* **Exercise goal**
Write the data out again exactly, with no pictures.

* **Provided data**

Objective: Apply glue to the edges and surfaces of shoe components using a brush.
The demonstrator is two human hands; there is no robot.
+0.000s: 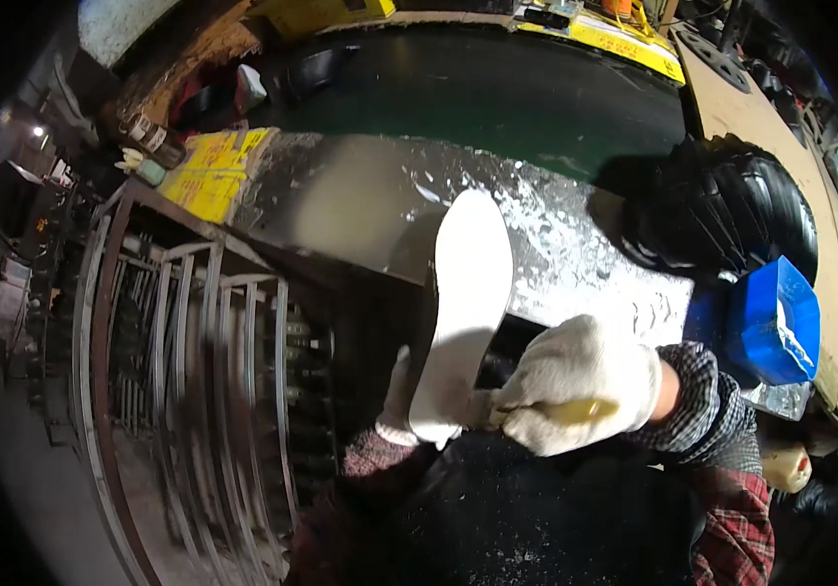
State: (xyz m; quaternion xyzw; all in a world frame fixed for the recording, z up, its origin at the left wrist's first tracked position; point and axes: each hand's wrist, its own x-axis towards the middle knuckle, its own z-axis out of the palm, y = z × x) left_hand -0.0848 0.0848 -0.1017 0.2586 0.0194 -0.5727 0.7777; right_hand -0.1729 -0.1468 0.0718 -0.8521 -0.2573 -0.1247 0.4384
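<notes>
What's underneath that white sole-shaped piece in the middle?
Part of the gloved left hand shows at the lower left edge of the white sole-shaped piece; whatever else lies beneath is covered, so I can't tell.

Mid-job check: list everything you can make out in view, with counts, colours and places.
White sole: one, white, centre, in the left hand
Handled tool: one, yellowish handle, in the right hand
Workbench: one, grey with white smears, beyond the sole
Dark surface: one, green-black, behind the workbench
Black pile: one, pieces uncountable, right
Blue container: one, white residue, right
Yellow sheet: one, bench's left end
Jar: one, brownish, upper left
Metal rack: one, grey-brown, left
Rim clutter: too dark to count
Apron: one, black, bottom centre
Left hand: one, white glove, mostly hidden
Right hand: one, white glove, right of the sole
</notes>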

* **Solved problem**
Objective: Apply glue to the edges and surfaces of shoe components using a brush.
The demonstrator is two human hands; there is no robot.
+0.000s: 
State: (xyz m; quaternion xyzw; all in a world frame fixed for the recording, z up, its origin at the left wrist's first tracked position; point and axes: each hand's wrist, its own x-axis towards the middle knuckle, its own z-axis out of the palm, y = z × x) left_hand -0.0848 0.0848 -0.1017 0.2586 0.0194 -0.5727 0.7777; right_hand -0.1729 -0.1468 0.0718 -0.8521 -0.2573 -0.1247 0.4384
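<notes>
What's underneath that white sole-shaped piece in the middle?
Part of the gloved left hand shows at the lower left edge of the white sole-shaped piece; whatever else lies beneath is covered, so I can't tell.

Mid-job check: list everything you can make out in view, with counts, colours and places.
White sole: one, white, centre, in the left hand
Handled tool: one, yellowish handle, in the right hand
Workbench: one, grey with white smears, beyond the sole
Dark surface: one, green-black, behind the workbench
Black pile: one, pieces uncountable, right
Blue container: one, white residue, right
Yellow sheet: one, bench's left end
Jar: one, brownish, upper left
Metal rack: one, grey-brown, left
Rim clutter: too dark to count
Apron: one, black, bottom centre
Left hand: one, white glove, mostly hidden
Right hand: one, white glove, right of the sole
</notes>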

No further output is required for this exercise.